The Pleurotus species, alternately known as abalone or shellfish mushrooms, usually favor hardwoods and less often conifers. One variety, Pleurotus populinus, is only found on one species of tree, the quaking aspen. Young caps are tender and mild while older plates have a firmer texture, but a sweeter flavor. Their color varies from light grey to beige, and even pale pink or yellow, and they are likely to have an off center stem if one appears at all.

This particular species of mushroom is experiencing a rise in popularity in the United States. Part of their newfound appeal can be attributed to the rise in demand for organic and naturally grown foods. In the wild these uniquely shaped fungi grow on dead trees during the fall of the year, however, they can and are cultivated year round. Whether they are farm grown, or naturally harvested, mushrooms are one of the least expensive and easily produced organic crops on the market.

These tasty delicacies also double as a dietary powerhouse. They contain significant amounts of fiber, protein, iron, potassium, and phosphorous as well as many other minerals and nutrients. They are a natural source of statins, which are often taken in the form of medication to lower high cholesterol levels. Along with a healthy diet and exercise regimen they might push down that dreaded LDL number.

As an added plus, they are naturally low in fat, calories, and carbohydrates. Further health benefits come in the presence of polysaccharides, which is a complex form of carbohydrate that has been found to inhibit tumor growth. Polysaccharides also help to build natural defenses against cancer by strengthening the immune system.

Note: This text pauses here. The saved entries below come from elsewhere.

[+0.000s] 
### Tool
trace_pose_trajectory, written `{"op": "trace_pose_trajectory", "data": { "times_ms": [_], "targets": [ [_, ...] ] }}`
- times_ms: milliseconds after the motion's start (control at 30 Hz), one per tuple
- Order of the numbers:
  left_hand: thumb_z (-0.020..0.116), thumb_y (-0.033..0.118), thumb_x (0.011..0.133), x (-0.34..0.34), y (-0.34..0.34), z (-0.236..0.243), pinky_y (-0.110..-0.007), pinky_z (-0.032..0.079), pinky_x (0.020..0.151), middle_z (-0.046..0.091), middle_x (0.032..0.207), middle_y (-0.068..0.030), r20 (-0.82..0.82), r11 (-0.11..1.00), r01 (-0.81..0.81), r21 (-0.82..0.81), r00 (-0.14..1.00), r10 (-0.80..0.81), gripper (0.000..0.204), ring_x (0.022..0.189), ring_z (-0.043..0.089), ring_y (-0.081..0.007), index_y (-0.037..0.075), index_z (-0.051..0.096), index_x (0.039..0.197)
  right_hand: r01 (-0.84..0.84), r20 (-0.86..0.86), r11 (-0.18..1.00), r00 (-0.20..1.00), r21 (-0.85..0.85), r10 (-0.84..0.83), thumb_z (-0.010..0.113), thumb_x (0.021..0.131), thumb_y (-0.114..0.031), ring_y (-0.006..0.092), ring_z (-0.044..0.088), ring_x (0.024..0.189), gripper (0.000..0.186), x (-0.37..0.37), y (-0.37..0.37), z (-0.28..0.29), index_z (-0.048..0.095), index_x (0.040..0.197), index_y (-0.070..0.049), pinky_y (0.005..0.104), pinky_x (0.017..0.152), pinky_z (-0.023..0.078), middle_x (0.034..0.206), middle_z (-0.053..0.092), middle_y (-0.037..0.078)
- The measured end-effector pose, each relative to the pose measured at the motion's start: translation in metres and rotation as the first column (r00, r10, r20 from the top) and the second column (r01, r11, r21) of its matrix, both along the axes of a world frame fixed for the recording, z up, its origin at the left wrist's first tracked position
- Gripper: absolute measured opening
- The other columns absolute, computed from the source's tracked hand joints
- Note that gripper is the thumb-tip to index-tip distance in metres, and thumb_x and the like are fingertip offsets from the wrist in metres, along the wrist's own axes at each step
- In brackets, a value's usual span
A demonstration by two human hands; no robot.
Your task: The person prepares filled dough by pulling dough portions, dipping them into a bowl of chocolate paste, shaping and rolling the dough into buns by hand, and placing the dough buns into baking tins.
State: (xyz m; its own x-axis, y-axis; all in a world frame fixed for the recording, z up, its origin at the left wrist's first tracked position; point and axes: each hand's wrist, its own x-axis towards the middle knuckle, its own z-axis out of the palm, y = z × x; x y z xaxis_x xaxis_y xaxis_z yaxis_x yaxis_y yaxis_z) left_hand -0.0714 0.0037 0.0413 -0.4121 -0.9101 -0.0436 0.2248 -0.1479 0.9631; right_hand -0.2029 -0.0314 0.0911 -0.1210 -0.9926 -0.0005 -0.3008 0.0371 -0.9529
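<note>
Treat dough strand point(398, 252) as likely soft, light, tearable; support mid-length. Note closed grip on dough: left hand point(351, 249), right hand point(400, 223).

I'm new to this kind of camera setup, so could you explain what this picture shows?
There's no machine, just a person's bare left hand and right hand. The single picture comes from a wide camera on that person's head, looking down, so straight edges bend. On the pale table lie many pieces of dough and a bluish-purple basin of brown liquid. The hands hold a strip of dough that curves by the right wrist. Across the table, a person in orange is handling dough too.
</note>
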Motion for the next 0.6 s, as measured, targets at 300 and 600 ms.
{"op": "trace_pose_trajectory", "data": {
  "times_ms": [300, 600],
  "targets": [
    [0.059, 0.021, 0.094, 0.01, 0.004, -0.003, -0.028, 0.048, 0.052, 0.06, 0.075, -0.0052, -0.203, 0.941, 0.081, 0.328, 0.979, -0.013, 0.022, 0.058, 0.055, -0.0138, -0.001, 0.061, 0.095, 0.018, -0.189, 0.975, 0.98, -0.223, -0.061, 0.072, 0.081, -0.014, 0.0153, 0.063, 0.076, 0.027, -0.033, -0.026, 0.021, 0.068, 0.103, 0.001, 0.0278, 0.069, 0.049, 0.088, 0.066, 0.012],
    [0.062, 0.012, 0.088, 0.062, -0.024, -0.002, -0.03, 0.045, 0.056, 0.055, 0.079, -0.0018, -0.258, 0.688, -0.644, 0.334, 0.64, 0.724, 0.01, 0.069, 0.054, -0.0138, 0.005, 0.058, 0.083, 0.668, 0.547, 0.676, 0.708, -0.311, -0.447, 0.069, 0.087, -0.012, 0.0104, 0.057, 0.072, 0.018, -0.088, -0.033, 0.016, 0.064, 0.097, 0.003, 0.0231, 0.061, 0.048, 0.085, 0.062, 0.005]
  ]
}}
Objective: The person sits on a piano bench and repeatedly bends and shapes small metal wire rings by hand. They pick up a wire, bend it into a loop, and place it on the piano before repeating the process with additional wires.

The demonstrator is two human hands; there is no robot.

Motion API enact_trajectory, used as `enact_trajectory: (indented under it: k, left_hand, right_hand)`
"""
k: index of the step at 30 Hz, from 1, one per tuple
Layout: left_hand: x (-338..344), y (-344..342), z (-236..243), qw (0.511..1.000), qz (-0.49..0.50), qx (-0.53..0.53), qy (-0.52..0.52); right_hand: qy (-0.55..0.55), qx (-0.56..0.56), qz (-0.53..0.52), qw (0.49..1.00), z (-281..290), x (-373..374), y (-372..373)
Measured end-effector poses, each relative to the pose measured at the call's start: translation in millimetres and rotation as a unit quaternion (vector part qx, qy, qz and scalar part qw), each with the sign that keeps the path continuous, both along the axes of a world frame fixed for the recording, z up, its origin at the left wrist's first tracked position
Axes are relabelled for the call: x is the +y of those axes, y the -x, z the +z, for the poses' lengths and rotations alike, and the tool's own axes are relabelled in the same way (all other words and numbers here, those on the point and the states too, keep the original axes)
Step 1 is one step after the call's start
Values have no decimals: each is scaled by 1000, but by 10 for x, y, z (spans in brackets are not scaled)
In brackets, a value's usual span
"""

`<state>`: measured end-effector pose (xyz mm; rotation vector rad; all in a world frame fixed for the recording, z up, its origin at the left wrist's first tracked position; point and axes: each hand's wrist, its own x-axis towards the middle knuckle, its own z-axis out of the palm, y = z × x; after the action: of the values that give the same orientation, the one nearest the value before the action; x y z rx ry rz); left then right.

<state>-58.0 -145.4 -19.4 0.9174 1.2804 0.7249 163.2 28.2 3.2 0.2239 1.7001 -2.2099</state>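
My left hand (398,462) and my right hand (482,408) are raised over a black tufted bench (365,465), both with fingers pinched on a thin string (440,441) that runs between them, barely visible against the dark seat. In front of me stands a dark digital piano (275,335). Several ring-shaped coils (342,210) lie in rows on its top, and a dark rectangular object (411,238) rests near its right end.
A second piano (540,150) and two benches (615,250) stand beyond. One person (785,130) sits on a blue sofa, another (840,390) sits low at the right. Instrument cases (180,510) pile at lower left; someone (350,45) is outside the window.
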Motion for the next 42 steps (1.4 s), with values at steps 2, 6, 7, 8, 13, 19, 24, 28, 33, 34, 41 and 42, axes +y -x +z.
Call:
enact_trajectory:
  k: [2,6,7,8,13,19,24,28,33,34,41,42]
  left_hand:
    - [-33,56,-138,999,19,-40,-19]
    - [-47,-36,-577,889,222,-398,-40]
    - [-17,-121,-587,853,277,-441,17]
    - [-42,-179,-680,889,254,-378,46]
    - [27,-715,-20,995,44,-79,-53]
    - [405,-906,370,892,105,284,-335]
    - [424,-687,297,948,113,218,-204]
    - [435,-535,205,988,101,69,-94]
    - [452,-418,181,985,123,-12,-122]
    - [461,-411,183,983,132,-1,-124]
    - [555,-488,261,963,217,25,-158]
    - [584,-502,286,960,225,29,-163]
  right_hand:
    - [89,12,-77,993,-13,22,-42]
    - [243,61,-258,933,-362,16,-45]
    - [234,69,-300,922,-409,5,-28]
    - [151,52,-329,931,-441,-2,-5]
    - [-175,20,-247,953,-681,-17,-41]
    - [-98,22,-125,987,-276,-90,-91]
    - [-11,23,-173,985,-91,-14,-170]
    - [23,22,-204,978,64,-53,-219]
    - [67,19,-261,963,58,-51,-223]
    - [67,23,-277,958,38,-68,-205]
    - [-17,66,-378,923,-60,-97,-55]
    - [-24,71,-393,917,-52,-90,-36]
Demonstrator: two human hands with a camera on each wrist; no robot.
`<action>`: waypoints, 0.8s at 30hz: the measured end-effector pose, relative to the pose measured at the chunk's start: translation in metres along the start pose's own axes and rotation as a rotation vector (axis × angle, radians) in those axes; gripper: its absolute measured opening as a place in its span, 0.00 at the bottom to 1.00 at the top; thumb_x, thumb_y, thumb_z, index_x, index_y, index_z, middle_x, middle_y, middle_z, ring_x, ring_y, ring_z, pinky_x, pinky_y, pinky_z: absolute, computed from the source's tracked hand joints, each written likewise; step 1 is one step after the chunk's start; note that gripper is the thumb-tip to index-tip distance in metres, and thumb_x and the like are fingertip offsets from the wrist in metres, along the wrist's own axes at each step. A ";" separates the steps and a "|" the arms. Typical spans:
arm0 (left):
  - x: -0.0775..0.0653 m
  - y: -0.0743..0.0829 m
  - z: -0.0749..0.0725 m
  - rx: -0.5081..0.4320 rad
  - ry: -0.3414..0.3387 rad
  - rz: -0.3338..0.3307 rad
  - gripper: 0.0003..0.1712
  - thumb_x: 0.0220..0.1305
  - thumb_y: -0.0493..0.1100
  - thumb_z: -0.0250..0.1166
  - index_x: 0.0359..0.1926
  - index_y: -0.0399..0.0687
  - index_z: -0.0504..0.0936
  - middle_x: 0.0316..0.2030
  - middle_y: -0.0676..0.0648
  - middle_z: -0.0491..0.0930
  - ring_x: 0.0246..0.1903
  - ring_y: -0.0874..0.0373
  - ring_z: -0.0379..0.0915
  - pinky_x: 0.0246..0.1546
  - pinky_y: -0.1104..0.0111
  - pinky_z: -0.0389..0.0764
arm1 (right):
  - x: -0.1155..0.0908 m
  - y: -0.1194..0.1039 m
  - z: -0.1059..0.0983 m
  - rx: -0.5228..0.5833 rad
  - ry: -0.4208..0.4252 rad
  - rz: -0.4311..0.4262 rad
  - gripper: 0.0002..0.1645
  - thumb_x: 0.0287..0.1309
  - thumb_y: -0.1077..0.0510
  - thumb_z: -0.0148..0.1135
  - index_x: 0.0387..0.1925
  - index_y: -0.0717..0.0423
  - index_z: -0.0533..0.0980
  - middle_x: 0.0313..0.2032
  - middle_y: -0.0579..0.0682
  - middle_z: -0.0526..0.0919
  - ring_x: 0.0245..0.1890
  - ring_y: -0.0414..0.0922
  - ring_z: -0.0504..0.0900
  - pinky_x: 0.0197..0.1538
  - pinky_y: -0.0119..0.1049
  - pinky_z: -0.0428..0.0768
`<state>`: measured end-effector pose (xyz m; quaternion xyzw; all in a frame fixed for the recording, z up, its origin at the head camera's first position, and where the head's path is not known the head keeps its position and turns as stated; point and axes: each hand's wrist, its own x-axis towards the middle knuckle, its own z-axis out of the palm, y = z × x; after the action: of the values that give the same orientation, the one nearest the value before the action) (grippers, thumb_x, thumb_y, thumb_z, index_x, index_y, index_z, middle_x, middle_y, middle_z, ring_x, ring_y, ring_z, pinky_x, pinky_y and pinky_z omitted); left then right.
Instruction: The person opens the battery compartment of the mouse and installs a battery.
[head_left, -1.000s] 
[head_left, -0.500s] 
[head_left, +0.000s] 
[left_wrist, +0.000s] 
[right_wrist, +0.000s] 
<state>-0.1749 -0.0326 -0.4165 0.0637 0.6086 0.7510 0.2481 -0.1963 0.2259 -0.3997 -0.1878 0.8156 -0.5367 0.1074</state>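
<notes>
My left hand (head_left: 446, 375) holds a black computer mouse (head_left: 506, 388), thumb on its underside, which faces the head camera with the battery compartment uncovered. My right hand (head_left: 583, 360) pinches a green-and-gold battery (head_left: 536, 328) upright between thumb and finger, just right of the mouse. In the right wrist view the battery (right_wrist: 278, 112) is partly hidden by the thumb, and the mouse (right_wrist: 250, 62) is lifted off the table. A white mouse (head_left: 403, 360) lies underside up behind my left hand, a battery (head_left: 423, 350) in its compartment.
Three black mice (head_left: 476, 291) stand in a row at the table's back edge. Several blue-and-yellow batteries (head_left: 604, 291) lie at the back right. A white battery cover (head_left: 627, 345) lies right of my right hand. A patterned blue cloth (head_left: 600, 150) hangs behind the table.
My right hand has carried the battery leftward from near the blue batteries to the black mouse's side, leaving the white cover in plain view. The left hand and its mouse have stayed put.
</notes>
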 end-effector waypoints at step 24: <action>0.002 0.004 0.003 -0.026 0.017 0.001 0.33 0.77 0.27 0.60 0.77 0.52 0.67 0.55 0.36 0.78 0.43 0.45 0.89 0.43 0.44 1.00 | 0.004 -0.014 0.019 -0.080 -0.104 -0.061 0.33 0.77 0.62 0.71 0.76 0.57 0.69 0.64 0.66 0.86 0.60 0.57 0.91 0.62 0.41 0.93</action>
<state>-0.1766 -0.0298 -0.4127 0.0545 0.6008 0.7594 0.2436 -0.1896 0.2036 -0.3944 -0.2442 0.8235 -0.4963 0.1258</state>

While their popularity is just starting to take off in the West, oyster mushrooms have been a staple of the Eastern diet for centuries. They are the third largest cultivated mushroom worldwide, with China leading the way with close to eighty-five percent of the world market. The U. S. might be late to the game, but interest is growing, and with the upswing in the organic food market the future looks bright for Pleurotus.